This is a class to store the information associated within the classification.

Parameters
  • className – The name of the class

  • classID – Is the classification numeric ID (i.e., output pixel value)

  • maskImg – The input image mask from which samples are taken

  • maskPxlVal – The pixel value within the mask for the class

  • outSampImgFile – Temporary file which will store the sampled pixels.

  • numSamps – The number of samples required.

  • samplesH5File – File location for the HDF5 file with the input image values for training.

  • red – for visualisation red value.

  • green – for visualisation green value.

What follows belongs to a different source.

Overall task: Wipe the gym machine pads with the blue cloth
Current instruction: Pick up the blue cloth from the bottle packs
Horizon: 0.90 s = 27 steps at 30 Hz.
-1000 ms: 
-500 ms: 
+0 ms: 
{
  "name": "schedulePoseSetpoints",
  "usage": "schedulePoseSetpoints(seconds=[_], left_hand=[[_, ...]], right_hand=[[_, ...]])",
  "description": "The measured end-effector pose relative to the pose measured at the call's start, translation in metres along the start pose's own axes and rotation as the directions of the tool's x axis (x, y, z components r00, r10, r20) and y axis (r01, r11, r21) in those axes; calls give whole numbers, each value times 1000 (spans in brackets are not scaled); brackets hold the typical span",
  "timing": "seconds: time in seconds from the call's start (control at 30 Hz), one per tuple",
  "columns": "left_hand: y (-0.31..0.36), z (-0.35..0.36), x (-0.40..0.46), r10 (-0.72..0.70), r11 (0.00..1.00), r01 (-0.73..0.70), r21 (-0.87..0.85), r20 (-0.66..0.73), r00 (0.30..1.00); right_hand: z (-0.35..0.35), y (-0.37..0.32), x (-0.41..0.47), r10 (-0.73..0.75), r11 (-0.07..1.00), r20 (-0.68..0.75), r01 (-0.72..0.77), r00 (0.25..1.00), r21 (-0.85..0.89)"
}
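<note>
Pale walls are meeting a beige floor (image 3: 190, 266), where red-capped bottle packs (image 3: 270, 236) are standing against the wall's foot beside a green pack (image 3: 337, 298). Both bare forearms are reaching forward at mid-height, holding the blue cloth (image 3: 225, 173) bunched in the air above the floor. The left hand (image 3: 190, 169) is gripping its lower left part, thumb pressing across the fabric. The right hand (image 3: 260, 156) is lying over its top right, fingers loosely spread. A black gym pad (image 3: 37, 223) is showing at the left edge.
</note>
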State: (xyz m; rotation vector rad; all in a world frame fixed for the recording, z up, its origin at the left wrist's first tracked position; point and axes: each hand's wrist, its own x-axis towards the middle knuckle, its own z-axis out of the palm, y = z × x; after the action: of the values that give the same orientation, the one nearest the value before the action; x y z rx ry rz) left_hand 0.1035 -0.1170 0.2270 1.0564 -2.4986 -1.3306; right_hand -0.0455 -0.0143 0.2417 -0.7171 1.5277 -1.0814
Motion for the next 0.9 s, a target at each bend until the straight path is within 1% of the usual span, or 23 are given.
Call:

  • blue – for visualisation blue value.

  • className – The name of the class

  • classID – Is the classification numeric ID (i.e., output pixel value)

  • maskImg – The input image mask from which samples are taken

  • maskPxlVal – The pixel value within the mask for the class

  • outSampImgFile – Temporary file which will store the sampled pixels.

  • numSamps – The number of samples required.

  • samplesH5File – File location for the HDF5 file with the input image values for training.

  • red – for visualisation red value.

  • green – for visualisation green value.

  • blue – for visualisation blue value.

rsgislib.classification.classimgutils.applyClassifer(classTrainInfo, skClassifier, imgMask, imgMaskVal, imgFileInfo, outputImg, gdalformat, classClrNames=True)

This function uses a trained classifier and applies it to the provided input image.

Parameters
  • classTrainInfo – dict (where the key is the class name) of ClassInfoObj objects which will be used to train the classifier (i.e., trainClassifier()), provide pixel value id and RGB class values.

  • skClassifier – a trained instance of a scikit-learn classifier (e.g., use trainClassifier or findClassifierParametersAndTrain)

  • imgMask – is an image file providing a mask to specify where should be classified. Simplest mask is all the valid data regions (rsgislib.imageutils.genValidMask)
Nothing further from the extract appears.